Wpis z mikrobloga

Hej Mirki,
Mam problem z niemieckim #kaufland
Miesiąc temu zamówiłem przez ich niemiecką stronę RTX 3060 TI. Podałem numer do przewoźnika, który wysłał mi ją na mój adres w Polsce. Okazało się jednak, że zamiast karty, którą zamówiłem otrzymałem zwykłą 3060 bez TI. Skontaktowałem się ze sklepem i potwierdzili, że to ich wina, a nie przewoźnika jak pierwotnie podejrzewałem i żebym po prostu ją odesłał to mi zwrócą pieniądze.

I tutaj zaczynają się schody. Dostałem od nich etykietę DHL po niemiecku. Poszedłem do punktu DHL w moim mieście i zapytałem się babki czy z tą etykietą mi to wezmą. Baba powiedziała, że nie ma problemu, że tego samego dna jest transport na Niemcy(27/06).
Kontaktuje się za jakiś czas z obsługą klienta sklepu według nich ta paczka nie została nawet nadana.
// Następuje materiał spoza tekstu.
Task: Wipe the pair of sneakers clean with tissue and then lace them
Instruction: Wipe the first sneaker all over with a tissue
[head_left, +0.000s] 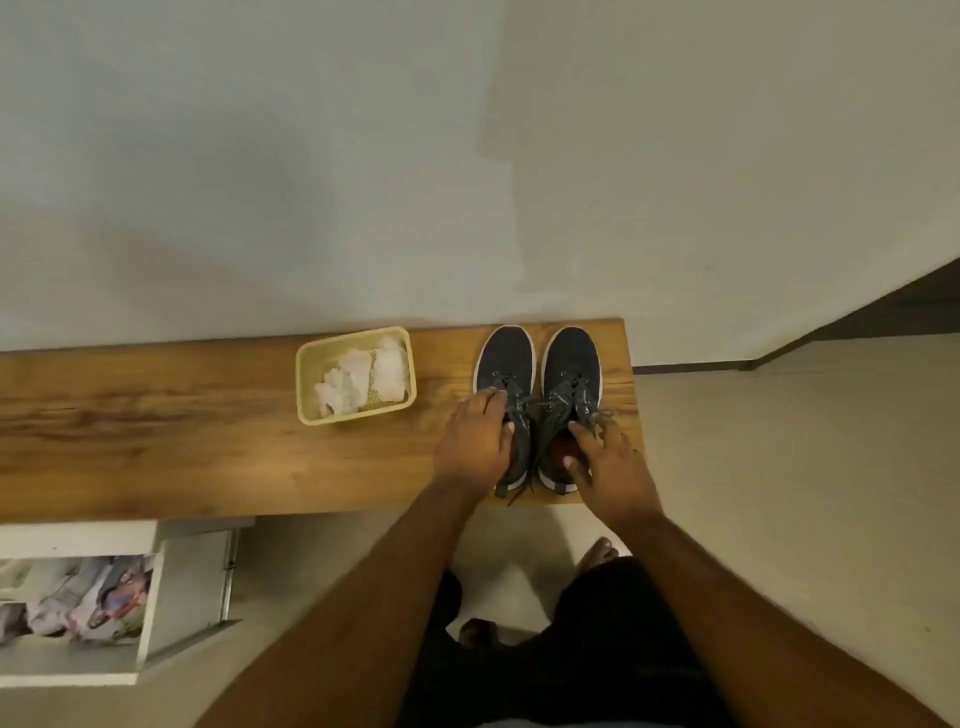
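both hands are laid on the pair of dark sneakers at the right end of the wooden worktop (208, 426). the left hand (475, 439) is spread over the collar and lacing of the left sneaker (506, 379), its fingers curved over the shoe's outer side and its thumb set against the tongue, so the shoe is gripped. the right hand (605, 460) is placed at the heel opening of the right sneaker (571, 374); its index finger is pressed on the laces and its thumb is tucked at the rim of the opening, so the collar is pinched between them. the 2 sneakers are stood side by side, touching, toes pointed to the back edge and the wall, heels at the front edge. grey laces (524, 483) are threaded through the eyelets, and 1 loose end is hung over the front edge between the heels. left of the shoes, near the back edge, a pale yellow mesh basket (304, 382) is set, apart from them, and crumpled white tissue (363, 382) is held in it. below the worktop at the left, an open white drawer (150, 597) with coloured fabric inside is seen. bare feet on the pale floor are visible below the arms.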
Mówie, że od DHL nie dostałem żadnego potwierdzenia nadania. Dali do podpisu jakieś prawnie wiążące (Rechsverbindliche) oświadczenie o zgubieniu paczki, ale mimo tego dalej idą w zaparte, że takiej paczki nie ma w systemie.
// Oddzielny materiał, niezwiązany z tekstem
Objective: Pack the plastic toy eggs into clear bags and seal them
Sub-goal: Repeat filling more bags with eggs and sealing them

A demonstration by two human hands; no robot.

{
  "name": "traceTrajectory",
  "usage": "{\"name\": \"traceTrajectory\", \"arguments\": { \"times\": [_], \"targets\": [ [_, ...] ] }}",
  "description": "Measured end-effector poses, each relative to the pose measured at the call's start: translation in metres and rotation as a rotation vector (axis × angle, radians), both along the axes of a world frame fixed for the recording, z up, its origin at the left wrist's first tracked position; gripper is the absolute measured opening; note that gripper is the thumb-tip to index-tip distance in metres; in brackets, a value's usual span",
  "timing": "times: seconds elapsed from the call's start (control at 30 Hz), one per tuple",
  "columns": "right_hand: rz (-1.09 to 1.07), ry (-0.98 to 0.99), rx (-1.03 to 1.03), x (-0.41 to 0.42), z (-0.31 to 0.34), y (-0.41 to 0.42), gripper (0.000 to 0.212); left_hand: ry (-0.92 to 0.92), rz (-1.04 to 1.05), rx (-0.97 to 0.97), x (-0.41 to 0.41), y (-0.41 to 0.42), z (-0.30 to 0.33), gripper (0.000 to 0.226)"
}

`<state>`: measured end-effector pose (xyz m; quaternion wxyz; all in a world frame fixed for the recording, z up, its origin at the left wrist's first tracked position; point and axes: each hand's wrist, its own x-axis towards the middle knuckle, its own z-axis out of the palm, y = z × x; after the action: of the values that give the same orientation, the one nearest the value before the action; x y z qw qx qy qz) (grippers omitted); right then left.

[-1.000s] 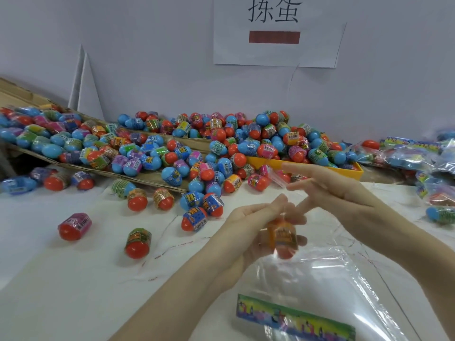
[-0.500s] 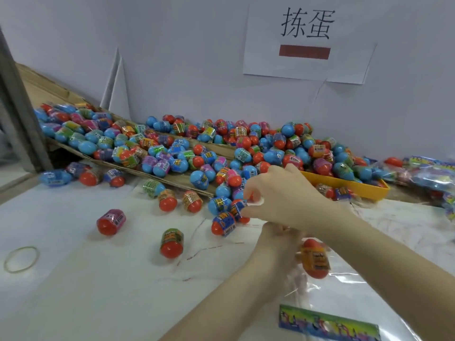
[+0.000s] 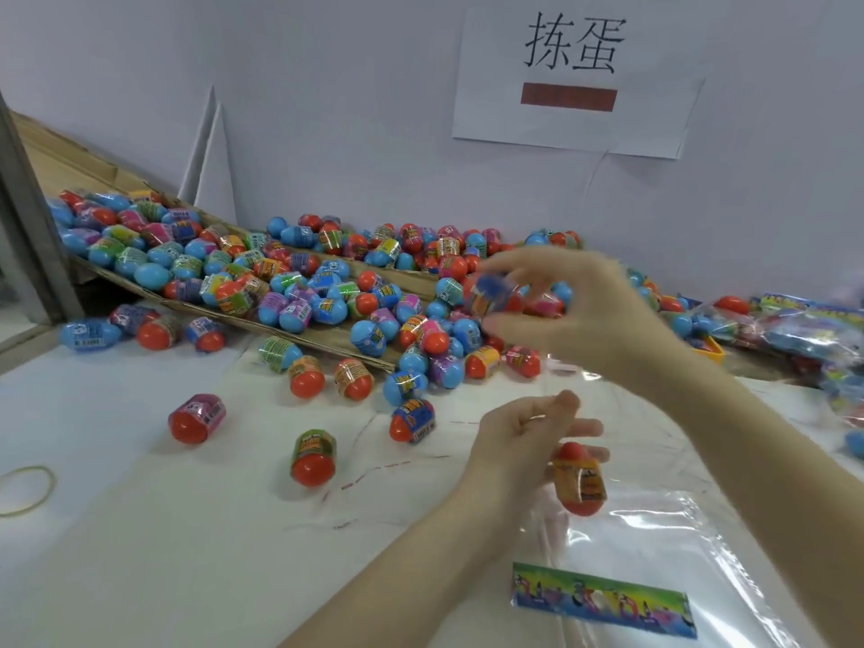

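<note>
My left hand [image 3: 523, 437] holds open the mouth of a clear bag [image 3: 678, 554] that lies on the table; a red egg with an orange label [image 3: 579, 481] sits just inside it. The bag carries a colourful printed strip [image 3: 603, 598]. My right hand [image 3: 575, 311], raised over the egg pile [image 3: 327, 282], grips a blurred blue-and-red egg [image 3: 491, 294] between fingers and thumb. Loose eggs lie on the white table, among them a pink-labelled one [image 3: 196, 418], a green-labelled one [image 3: 313, 458] and a blue-labelled one [image 3: 414, 420].
Cardboard flaps [image 3: 327, 334] slope down from the left under the pile. Filled bags [image 3: 795, 329] are heaped at the right against the wall. A rubber band [image 3: 25, 488] lies at the left edge. A paper sign [image 3: 575, 77] hangs on the wall.
My right hand reached left into the pile, took an egg and has lifted it. The orange-labelled egg has sunk further into the bag. The view has swung left.
</note>
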<state>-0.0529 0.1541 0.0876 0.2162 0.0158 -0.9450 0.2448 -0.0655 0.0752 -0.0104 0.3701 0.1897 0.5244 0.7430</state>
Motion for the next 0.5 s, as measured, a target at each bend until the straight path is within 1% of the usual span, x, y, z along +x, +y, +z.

Co mogę zrobić tej sytuacji? Nie byłem jeszcze w tej fili w której nadawałem paczkę, ale nawet nie wiem co miałbym im powiedzieć. Czy to się jakoś kwalifikuje żeby zgłosić na policje? Ewidentnym winowajcą tutaj jest DHL

#oszukujo #kartygraficzne
  • 4
Pani w okienku w dhl nie powinna była przyjąć paczki z etykietą, którą miałem. Etykieta pochodziła od niemieckiego Media Markt, co prawda miała logo dhl, ale powinna być używana tylko do użytku po Niemczech. Z racji tego, że przesyłkę owinąłem dość charakterystyczną niebieską folią, to udało się ją znaleźć w punkcie dhl w którym próbowałem nadać przesyłkę. Odnalezioną przesyłkę nadałem z własnej kieszeni przesyłką międzynarodową, a sklep oddał mi pieniądze.